# Healthy(er) lollipop recipe??



## fiveredhens (Aug 21, 2005)

Hi,

I would love to make some healthier lollipops. DS had a dum-dum on Halloween and became smitten with it. We eat mostly organic whole foods, and right now he is loving the clementines that have come into season. But I would like to make him some sort of lollipop for a special occassional treat, and also as something we can bring to holiday parties to share. DH and I make candy every holiday and have made everything from brittle to fudge to lollipops to taffy. Last night we took some maple syrup and boiled it down, stirred it up, and put it in molds. It came out nice, but more crunchy than hard, KWIM? What I would like to do is make something with honey or molasses that would get hard and could be sucked on. The other thing I was thinking of was just making regular lollipops without the color and using natural flavorings, like orange and mint. Anyone have any experience doing anything like this? We also live near Wild Oats, Whole Foods, and Trader Joes (lucky us!). I would think these places might carry something like this as well, any suggestions? I don't want DS eating loads of sweets, but I don't mind a few treats around the holidays at parties and with family, but I would rather have something I have made to offer him than the standard fare.

Thanks!


----------



## moss (Feb 7, 2004)

http://www.honey.com/recipes/recipe_...ldRecipeID=879

this recipe still contains sugar. i made it on the stovetop and it turned out pretty good.


----------



## Mountain Chick (Sep 8, 2004)

My local hfs had Vitamin C lollipops, that were very tasty and made with all natural & good ingredients (i.e. beet root powder for coloring).
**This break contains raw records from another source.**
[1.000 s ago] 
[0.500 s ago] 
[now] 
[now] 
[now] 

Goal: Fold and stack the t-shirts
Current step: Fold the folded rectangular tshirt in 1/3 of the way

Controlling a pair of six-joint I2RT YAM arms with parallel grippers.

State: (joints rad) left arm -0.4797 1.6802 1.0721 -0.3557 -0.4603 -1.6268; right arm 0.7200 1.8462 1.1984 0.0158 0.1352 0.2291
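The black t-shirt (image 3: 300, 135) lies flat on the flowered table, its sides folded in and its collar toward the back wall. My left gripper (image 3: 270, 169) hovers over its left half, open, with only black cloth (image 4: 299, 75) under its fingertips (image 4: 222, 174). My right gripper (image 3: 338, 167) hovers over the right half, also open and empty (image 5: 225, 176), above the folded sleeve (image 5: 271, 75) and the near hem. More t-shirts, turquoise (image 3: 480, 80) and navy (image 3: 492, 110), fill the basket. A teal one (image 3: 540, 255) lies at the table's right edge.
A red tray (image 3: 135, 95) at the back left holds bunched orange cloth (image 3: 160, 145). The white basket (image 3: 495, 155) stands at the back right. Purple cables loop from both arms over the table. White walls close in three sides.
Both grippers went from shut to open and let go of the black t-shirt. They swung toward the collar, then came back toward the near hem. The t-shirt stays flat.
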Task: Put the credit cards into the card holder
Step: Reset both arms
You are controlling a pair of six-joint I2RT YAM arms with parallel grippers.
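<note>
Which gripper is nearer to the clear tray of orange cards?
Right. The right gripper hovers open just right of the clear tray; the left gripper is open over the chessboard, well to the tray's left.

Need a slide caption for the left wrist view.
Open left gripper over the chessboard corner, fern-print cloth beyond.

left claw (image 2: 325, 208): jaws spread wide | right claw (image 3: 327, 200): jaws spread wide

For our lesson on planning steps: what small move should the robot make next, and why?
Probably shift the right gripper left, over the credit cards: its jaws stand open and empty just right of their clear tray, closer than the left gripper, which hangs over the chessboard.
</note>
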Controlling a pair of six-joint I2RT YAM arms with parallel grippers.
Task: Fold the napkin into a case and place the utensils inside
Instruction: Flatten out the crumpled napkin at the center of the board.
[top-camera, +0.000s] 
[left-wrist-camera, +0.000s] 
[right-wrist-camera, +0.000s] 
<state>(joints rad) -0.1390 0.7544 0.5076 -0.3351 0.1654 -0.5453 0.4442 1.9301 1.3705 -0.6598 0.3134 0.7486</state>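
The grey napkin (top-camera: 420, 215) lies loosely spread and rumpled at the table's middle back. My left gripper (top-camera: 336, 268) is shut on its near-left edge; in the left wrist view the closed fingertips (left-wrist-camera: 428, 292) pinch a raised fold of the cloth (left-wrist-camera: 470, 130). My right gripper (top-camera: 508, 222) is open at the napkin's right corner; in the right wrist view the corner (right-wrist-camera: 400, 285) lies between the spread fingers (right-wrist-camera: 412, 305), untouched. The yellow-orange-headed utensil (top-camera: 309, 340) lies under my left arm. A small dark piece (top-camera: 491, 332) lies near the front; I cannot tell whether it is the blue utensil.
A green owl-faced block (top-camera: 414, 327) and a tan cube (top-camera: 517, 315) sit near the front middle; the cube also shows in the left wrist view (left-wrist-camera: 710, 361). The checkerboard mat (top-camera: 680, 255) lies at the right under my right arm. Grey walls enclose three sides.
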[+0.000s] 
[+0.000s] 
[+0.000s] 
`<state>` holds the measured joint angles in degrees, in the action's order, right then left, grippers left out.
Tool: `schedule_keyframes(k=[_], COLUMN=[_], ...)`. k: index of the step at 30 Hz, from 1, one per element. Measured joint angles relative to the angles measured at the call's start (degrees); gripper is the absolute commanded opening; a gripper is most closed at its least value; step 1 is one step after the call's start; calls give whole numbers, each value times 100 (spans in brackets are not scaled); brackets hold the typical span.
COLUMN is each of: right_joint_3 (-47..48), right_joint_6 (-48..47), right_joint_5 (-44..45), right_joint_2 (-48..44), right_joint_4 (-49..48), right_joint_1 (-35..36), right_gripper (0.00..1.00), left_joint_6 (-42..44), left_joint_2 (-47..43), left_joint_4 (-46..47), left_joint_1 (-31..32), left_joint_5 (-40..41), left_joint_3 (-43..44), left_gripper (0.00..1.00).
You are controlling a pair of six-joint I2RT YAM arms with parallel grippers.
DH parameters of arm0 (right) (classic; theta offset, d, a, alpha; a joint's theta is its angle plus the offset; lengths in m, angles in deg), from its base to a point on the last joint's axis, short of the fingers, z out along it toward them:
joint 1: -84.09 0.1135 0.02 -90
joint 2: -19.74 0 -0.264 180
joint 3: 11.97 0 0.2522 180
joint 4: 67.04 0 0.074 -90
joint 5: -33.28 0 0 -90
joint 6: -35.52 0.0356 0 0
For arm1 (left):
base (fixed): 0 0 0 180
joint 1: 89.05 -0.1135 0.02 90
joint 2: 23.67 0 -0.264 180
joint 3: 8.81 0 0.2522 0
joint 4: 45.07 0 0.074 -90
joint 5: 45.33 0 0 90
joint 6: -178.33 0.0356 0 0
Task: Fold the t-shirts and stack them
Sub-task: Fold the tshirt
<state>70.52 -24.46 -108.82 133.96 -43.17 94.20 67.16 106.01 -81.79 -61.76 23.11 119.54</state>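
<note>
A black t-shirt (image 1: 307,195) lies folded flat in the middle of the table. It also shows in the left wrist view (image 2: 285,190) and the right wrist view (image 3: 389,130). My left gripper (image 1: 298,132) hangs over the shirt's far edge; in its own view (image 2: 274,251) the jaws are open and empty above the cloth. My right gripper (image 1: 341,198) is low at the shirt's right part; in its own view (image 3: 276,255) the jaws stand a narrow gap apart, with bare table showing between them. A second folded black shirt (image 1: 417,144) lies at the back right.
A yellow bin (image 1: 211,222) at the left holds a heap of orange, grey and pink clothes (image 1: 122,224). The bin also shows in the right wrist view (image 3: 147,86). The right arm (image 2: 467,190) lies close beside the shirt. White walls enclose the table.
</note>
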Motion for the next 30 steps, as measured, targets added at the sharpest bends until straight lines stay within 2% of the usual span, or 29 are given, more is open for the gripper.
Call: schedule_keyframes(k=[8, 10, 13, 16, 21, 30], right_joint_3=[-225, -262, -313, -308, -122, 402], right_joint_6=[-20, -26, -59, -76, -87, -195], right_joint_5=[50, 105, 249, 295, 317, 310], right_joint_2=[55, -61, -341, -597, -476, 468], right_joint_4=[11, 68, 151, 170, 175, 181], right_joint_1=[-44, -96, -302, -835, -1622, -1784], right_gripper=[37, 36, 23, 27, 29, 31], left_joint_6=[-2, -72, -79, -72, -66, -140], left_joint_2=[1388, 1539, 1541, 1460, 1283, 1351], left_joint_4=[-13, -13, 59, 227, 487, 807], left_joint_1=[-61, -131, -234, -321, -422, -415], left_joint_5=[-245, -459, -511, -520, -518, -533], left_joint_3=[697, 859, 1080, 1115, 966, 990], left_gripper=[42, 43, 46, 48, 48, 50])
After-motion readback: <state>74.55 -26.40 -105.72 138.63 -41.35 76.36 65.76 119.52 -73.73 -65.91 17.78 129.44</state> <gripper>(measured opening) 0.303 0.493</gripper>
But I can't remember the name of them...so I did a google search and came up with these:

GLENNY'S VITAMIN C LOLLIPOPS
http://www.healthytrader.com/candy.htm

KIDSCARE - ECHINACEA & VITAMIN C LOLLIPOPS
http://www.healtheries.co.nz/page.php?id=25&prod=1069

KidsPops by Vitamin Lollipops by Fun Unlimited - 30 Pieces
http://www.911healthshop.com/kibyvilobyfu.html

College Farm Organic Fun Pops
http://www.deliciousorganics.com/Products/candy.htm#Organic%20FunPops!

But truth be told, I'm not sure if any of these are them?

You should definitely ask in Whole Foods, because even if they don't stock it at least you would know what was available.

But my 2cents, homemade candy is usually the best.


----------